Neste momento, temos o centro da cidade com o objetivo da reabilitação urbana de luxo, virada para o arrendamento temporário e para altos standards de rentabilidade. Esta lei das rendas desprotege completamente os inquilinos e faz com que o despejo seja muito fácil e precariza os contratos. O que faz com que, neste momento, seja muito fácil despejar para o negócio imobiliário dentro da cidade, onde havia a maioria dos contratos de arrendamento.
Por outro lado, temos Lisboa, e não só, o país foi transformado numa espécie de um offshore imobiliário para onde se estão a virar, neste momento, muitos investidores estrangeiros.
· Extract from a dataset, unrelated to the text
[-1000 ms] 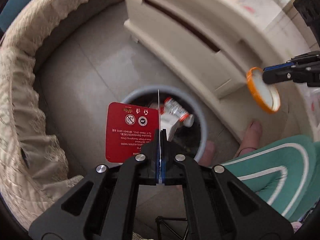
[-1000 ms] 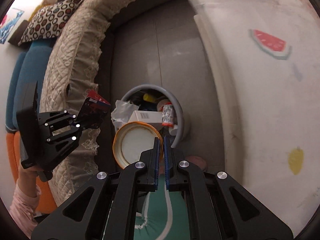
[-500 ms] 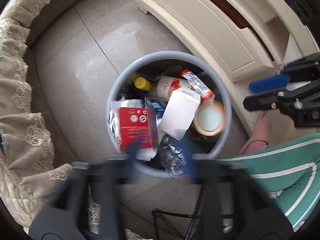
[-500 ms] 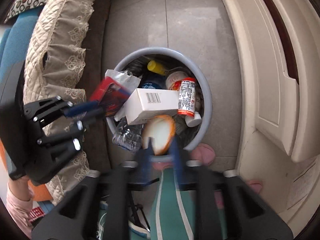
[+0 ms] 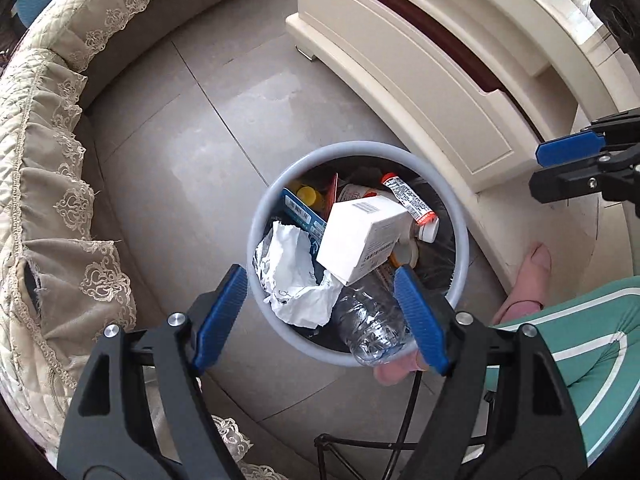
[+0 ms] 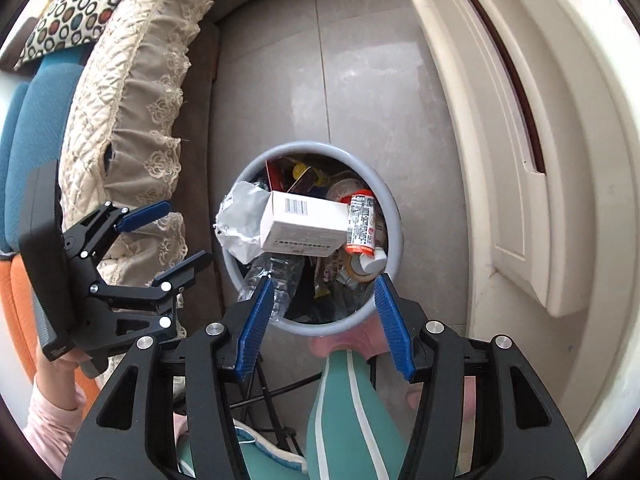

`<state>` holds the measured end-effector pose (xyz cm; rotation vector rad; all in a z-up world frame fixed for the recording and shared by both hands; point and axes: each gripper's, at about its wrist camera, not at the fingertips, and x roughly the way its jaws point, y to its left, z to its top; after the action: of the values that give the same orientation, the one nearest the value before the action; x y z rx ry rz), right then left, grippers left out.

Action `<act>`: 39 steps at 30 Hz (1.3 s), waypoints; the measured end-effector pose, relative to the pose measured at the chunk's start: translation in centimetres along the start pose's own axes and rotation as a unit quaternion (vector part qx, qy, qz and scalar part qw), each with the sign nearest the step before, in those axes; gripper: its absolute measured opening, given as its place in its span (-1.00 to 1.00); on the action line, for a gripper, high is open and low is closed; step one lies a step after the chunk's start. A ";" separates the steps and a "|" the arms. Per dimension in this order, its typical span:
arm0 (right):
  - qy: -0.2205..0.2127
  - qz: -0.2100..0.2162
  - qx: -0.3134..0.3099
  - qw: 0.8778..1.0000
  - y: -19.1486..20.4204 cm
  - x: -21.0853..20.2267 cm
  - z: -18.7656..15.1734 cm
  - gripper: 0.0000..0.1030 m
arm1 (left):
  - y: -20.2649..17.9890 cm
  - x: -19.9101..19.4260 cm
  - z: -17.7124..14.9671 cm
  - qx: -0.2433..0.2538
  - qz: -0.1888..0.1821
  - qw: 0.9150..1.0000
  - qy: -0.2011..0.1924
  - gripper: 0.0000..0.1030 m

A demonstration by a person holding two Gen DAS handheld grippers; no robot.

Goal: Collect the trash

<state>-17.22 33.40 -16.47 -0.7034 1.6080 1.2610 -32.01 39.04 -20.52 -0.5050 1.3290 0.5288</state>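
A grey-blue round bin (image 5: 264, 208) (image 6: 394, 216) stands on the tiled floor, full of trash. In it lie a white box (image 5: 360, 236) (image 6: 304, 224), crumpled paper (image 5: 292, 276) (image 6: 240, 216), a clear plastic bottle (image 5: 368, 324) (image 6: 276, 276) and a red-labelled bottle (image 5: 412, 200) (image 6: 360, 220). A red card (image 5: 333, 192) stands on edge at the bin's far side. My left gripper (image 5: 320, 280) hangs open and empty above the bin's near rim. My right gripper (image 6: 324, 282) hovers over the near rim too, its jaws opening with nothing held between them.
A sofa with a lace-trimmed cover (image 5: 52, 200) (image 6: 132, 92) curves along the left. A cream cabinet (image 5: 440, 92) (image 6: 520, 160) stands right of the bin. A person's green-trousered leg (image 5: 580, 320) and pink slipper (image 5: 528, 276) are close to the bin. A black wire stand (image 5: 380, 448) is below.
Both grippers went from shut to open. The red card left my left gripper and the orange-rimmed lid left my right one; both dropped into the bin. Both grippers sank closer to it.
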 end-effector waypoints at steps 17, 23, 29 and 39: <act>-0.117 0.050 0.003 0.992 -1.7 -11.1 -4.1 0.05 | -4.6 -9.9 2.1 0.044 0.028 0.991 -0.121 0.63; -0.179 0.029 0.039 0.983 -5.4 -16.7 -7.6 0.10 | -9.1 -13.7 4.3 0.089 0.028 0.979 -0.180 0.65; -0.238 0.017 0.087 0.967 -9.5 -21.4 -11.9 0.29 | -14.0 -15.9 6.6 0.134 0.008 0.968 -0.212 0.66; -0.332 -0.021 0.189 0.924 -16.4 -28.2 -21.3 0.48 | -23.9 -18.6 9.2 0.205 -0.046 0.943 -0.259 0.72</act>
<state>1.10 5.23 3.17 -0.0420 1.1977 0.9675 -13.01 24.78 0.35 -0.0674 0.8672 0.2663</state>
Temos não só os vistos gold, como os residentes não habituais que neste momento também têm um sistema fiscal muito… uma espécie de um offshore para pessoas que habitem 146 dia por ano em Portugal.
Os fundos de investimento imobiliário continuam praticamente a não pagar impostos nenhuns e, por isso, esta espécie de offshore faz com que haja muito investimento estrangeiro e que não vai criar emprego, vem sobretudo comprar, investir no imobiliário, sobretudo para especular.
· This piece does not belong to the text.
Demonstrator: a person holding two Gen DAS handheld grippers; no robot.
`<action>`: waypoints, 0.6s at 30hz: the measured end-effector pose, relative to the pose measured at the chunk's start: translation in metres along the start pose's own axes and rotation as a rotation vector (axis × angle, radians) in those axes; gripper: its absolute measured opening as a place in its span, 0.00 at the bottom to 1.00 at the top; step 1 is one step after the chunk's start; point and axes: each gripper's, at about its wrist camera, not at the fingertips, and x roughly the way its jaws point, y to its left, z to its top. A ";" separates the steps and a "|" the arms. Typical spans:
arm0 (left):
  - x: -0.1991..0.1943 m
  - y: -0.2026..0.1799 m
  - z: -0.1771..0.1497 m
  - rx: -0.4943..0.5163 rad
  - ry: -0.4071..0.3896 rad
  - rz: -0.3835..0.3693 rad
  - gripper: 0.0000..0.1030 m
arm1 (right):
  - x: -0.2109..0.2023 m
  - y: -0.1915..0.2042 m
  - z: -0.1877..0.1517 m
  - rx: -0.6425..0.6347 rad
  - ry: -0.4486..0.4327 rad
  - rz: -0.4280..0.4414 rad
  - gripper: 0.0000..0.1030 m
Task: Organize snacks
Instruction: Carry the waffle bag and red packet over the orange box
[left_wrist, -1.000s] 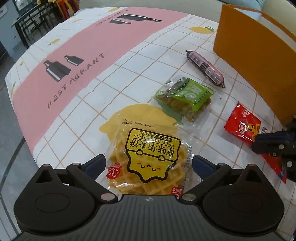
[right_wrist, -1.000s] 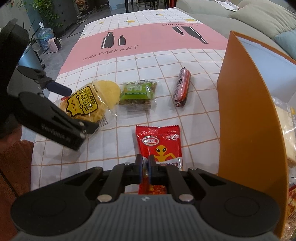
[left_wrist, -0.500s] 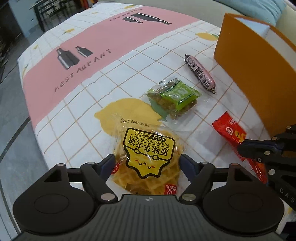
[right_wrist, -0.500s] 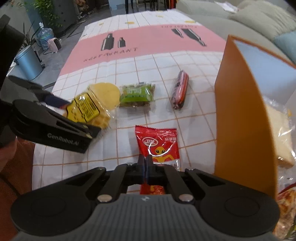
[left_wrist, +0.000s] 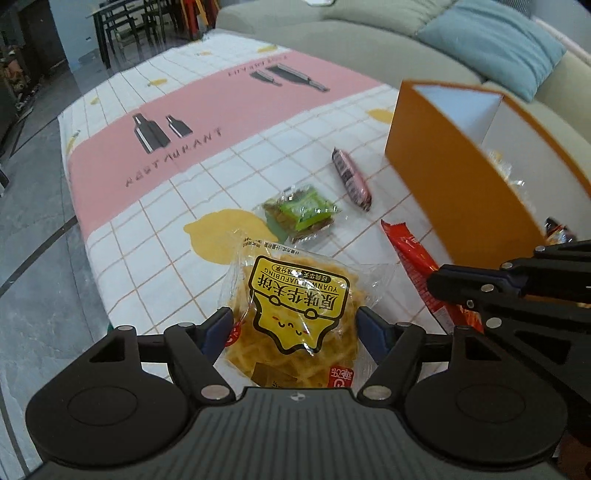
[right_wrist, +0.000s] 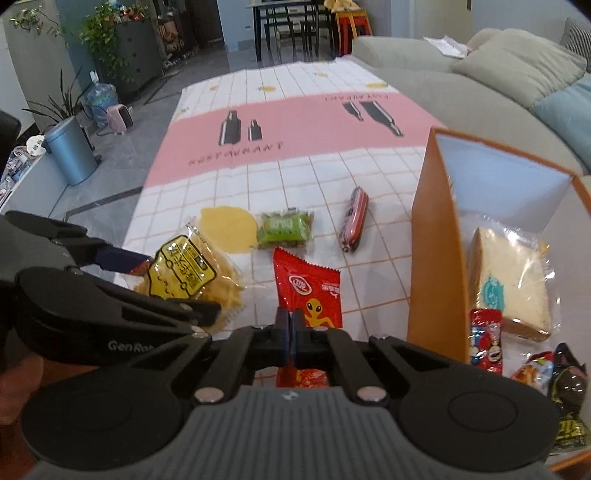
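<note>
A living room with a grey sofa (right_wrist: 461, 74) lies behind the table (left_wrist: 258, 122), which wears a pink-and-white checked cloth. Your left gripper (left_wrist: 293, 328) stands wide, yet its blue pads press both sides of the waffle packet (left_wrist: 295, 317), so you hold it lifted at the lower centre of the left view. Your right gripper (right_wrist: 291, 328) is pinched fully together on the lower edge of the red snack packet (right_wrist: 308, 288), which hangs from it with its long axis running up the frame. Outward from there, the green packet (right_wrist: 286, 229) and the sausage stick (right_wrist: 354, 218) lie flat on the cloth, mid-frame and well apart from either gripper. The orange box (right_wrist: 432, 258) stands open at the right of both views, bread (right_wrist: 509, 280) and sweets already inside. It sits just right of your right gripper, with only its near wall between the red packet and the opening; your left hand is the farther one, so the red packet probably goes in first.
</note>
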 end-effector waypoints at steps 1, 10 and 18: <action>-0.006 0.000 0.000 -0.006 -0.009 0.000 0.82 | -0.006 0.001 0.000 0.003 -0.012 0.003 0.00; -0.058 -0.017 0.016 -0.007 -0.108 -0.028 0.82 | -0.071 -0.009 0.010 0.040 -0.149 0.013 0.00; -0.091 -0.060 0.045 0.071 -0.200 -0.088 0.82 | -0.127 -0.044 0.016 0.075 -0.263 -0.048 0.00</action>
Temos toda uma concepção neoliberal do urbanismo, uma liberalização progressiva daquilo que foram as leis de reabilitação urbana, dos próprios PDMs, dos planos de promenor, ou seja, toda uma conceção do urbanismo que entrega e delega no mercado aquilo que deveria regular. Isto faz com que tenhamos neste momento um processo em curso que torna a cidade mais cara, associado ao turismo, não estando eu contra os turistas, acho que a falta de regulação, nomeadamente a questão do alojamento local, que está sem freio, sem qualquer regulação, tudo isso dá origem a um processo de encarecimento da cidade como nunca se viu.
Ricardo, achas que o turismo é um problema na cidade?
Não, o turismo não é um problema, é uma vantagem. Lisboa tem características únicas, uma capacidade de atração muito grande, as pessoas gostam de visitar a cidade e é bom que a cidade esteja preparada para receber pessoas e turistas que nos visitam. Naturalmente, a dimensão do turismo em Lisboa está num patamar cujo impacto na vida de quem trabalhe de quem habita o centro da cidade não é desprezível. É importante pensar como é que a cidade se pode preparar para uma dimensão do turismo tal como ele está neste momento.
Em 2016, vão abrir 20 novos hotéis no centro de Lisboa, na Baixa Pombalina, naquela meia dúzia de ruas no centro da cidade, 20 novos hotéis em 2017, praticamente de quinze em quinze dias, ou de três em três semanas abre um novo hotel no centro da cidade. A cidade não se pode tornar uma cidade montra, uma cidade de vitrine, uma cidade de cenário, porque depois também deixa de ter interesse e essas características únicas desaparecem.
A cidade precisa de se preparar para o turismo e de criar condições para quem possa, e queira, viver no centro da cidade. Esta pressão do turismo é uma das componentes, tal como a Rita disse, de todo o processo de supervalorização do centro da cidade.
Em 2016, vão abrir 20 novos hotéis no centro de Lisboa e 20 novos hotéis em 2017. Praticamente de três em três semanas abre um novo hotel no centro da cidade. A cidade não se pode tornar uma cidade montra, de cenário.
Em 2015, em algumas das freguesias do centro da cidade, os imóveis aumentaram de preço na ordem dos 22%, portanto, há uma expulsão de quem tem menos capacidade económica do centro da cidade porque não consegue pagá-lo. Nós há uns anos éramos contra os condomínios fechados porque achávamos que não era forma de fazer cidade, os condomínios fechados agora não têm muros, mas têm preços. A cidade fecha-se porque o seu centro passa a ser proibitivo, em termos de preços, para poder habitar, tanto de aluguer, como de compra. É preciso pensar a cidade e abri-la para que não se feche sobre oturismo.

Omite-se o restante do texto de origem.